Could you give the data that follows again exactly, without its pictures?

*EXERCISE DATA:*
-- -- --
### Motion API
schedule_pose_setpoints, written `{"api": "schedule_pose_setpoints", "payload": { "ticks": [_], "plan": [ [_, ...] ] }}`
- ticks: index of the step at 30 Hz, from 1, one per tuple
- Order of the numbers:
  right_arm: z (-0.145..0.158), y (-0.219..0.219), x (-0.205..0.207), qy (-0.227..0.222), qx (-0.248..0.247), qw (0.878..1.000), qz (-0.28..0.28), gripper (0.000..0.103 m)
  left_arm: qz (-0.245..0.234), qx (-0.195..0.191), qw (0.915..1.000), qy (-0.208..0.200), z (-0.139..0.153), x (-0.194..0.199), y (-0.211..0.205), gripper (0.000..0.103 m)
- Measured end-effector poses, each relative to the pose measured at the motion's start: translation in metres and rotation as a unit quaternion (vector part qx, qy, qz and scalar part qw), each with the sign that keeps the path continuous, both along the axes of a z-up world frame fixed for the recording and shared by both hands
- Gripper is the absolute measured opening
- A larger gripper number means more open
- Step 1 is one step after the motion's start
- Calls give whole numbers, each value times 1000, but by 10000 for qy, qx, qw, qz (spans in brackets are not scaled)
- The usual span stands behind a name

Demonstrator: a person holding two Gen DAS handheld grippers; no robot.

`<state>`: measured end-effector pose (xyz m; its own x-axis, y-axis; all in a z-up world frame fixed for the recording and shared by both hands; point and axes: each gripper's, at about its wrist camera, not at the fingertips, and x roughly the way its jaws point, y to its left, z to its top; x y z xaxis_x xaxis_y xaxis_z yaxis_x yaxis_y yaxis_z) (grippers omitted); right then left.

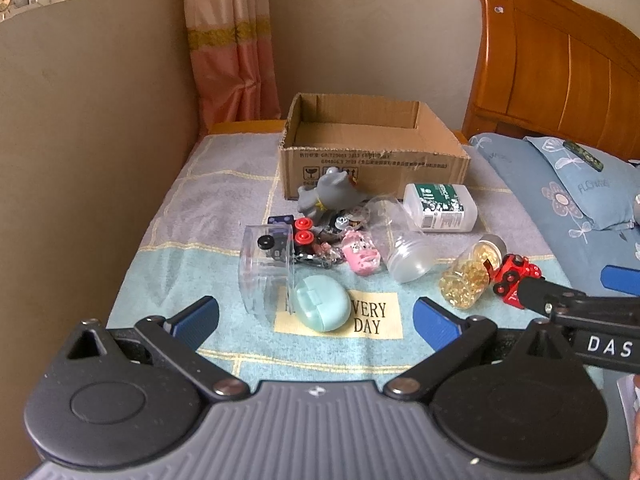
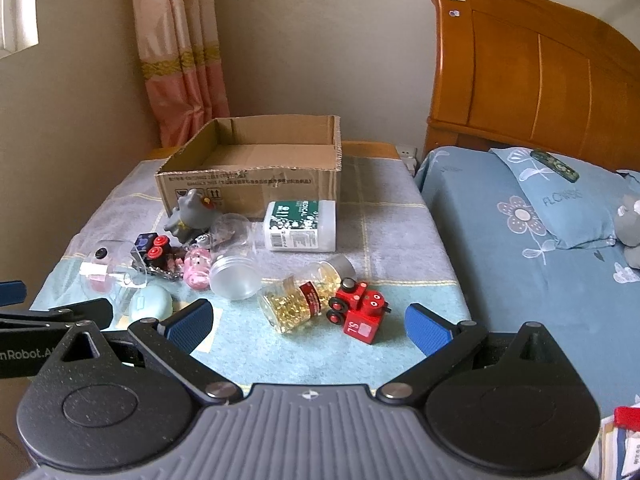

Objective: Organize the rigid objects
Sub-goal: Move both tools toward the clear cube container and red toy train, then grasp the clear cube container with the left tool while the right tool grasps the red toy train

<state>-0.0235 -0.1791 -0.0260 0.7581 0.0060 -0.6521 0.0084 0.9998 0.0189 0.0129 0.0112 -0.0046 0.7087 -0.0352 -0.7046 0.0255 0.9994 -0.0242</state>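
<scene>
- Looking along the left hand-held gripper (image 1: 316, 314), its blue pads are spread wide and grasp nothing; it hovers low over the near edge of the desk (image 1: 160, 216), which is covered by a checked cloth.
- Printed on a yellow patch of that cloth (image 1: 376, 316), the words "VERY DAY" can be read; a mint-green oval case (image 1: 322, 303) lies across the patch's left part.
- A clear plastic cup (image 1: 266, 270) lies on its side, touching the case; what it holds cannot be made out.
- An open cardboard box (image 1: 372, 152) stands at the far side, nothing visible inside; its front carries small print too fine to read.
- A white bottle with a green label (image 1: 440, 207) lies flat just before the box; beside it lie a frosted jar (image 1: 404, 250) and a jar of yellow capsules (image 1: 472, 276).
- The right tool's arm enters from the right, marked "DAS".
- From the right wrist view, the right hand-held gripper (image 2: 308, 322) is likewise spread and empty.
- Between its pads, farther off, lies a red toy train (image 2: 360, 310) with "S1" on its pink end block, touching the capsule jar (image 2: 304, 298), whose red label is unreadable.
- The white bottle (image 2: 300, 225) shows "EDICAL" on its green label.
- The box (image 2: 248, 176) is empty as far as can be seen; a grey toy animal (image 2: 192, 214) leans against its front.
- At the left edge the other tool reads "mRobot.A".
</scene>
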Motion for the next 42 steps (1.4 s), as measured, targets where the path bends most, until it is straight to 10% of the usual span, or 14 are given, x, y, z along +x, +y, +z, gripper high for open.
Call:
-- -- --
*FINISHED EXERCISE:*
### Motion API
schedule_pose_setpoints, written `{"api": "schedule_pose_setpoints", "payload": { "ticks": [_], "plan": [ [_, ...] ] }}`
- ticks: index of the step at 30 Hz, from 1, one per tuple
- Order of the numbers:
  right_arm: z (-0.145..0.158), y (-0.219..0.219), x (-0.205..0.207), qy (-0.227..0.222), qx (-0.248..0.247), qw (0.878..1.000), qz (-0.28..0.28), gripper (0.000..0.103 m)
  left_arm: qz (-0.245..0.234), qx (-0.195..0.191), qw (0.915..1.000), qy (-0.208..0.200), z (-0.139..0.153), x (-0.194..0.199), y (-0.211..0.205), gripper (0.000..0.103 m)
- Measured end-effector poses, each relative to the pose measured at the motion's start: translation in metres and rotation as a unit quaternion (vector part qx, qy, qz and scalar part qw), each with the sign that keeps the path continuous, both along the axes of a z-up world frame fixed for the recording and shared by both hands
- Gripper is the absolute measured opening
- A larger gripper number means more open
- Step 1 is one step after the motion's start
- Calls give whole numbers, each value times 1000, but by 10000 for qy, qx, qw, qz (spans in brackets are not scaled)
- The usual span stands behind a name

Demonstrator: a person holding two Gen DAS handheld grippers; no robot.

`<state>`: measured end-effector pose (xyz m; its own x-axis, y-axis; all in a z-up world frame fixed for the recording and shared by both hands; point and axes: each gripper's, at about its wrist camera, not at the fingertips, and x roughly the way its jaws point, y to its left, z to its top; x y z xaxis_x xaxis_y xaxis_z yaxis_x yaxis_y yaxis_z) (grippers omitted); right then left.


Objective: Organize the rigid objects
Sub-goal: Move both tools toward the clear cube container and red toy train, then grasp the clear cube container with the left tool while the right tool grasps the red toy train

<state>-0.0235 -0.1791 -0.0260 0.7581 0.0060 -0.6521 0.0084 0.9998 0.0189 0.0129 0.0112 -0.0046 0.7087 -0.0352 -0.7046 0.0255 0.9994 -0.0242</state>
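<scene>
- Looking along the left hand-held gripper (image 1: 316, 314), its blue pads are spread wide and grasp nothing; it hovers low over the near edge of the desk (image 1: 160, 216), which is covered by a checked cloth.
- Printed on a yellow patch of that cloth (image 1: 376, 316), the words "VERY DAY" can be read; a mint-green oval case (image 1: 322, 303) lies across the patch's left part.
- A clear plastic cup (image 1: 266, 270) lies on its side, touching the case; what it holds cannot be made out.
- An open cardboard box (image 1: 372, 152) stands at the far side, nothing visible inside; its front carries small print too fine to read.
- A white bottle with a green label (image 1: 440, 207) lies flat just before the box; beside it lie a frosted jar (image 1: 404, 250) and a jar of yellow capsules (image 1: 472, 276).
- The right tool's arm enters from the right, marked "DAS".
- From the right wrist view, the right hand-held gripper (image 2: 308, 322) is likewise spread and empty.
- Between its pads, farther off, lies a red toy train (image 2: 360, 310) with "S1" on its pink end block, touching the capsule jar (image 2: 304, 298), whose red label is unreadable.
- The white bottle (image 2: 300, 225) shows "EDICAL" on its green label.
- The box (image 2: 248, 176) is empty as far as can be seen; a grey toy animal (image 2: 192, 214) leans against its front.
- At the left edge the other tool reads "mRobot.A".
</scene>
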Motion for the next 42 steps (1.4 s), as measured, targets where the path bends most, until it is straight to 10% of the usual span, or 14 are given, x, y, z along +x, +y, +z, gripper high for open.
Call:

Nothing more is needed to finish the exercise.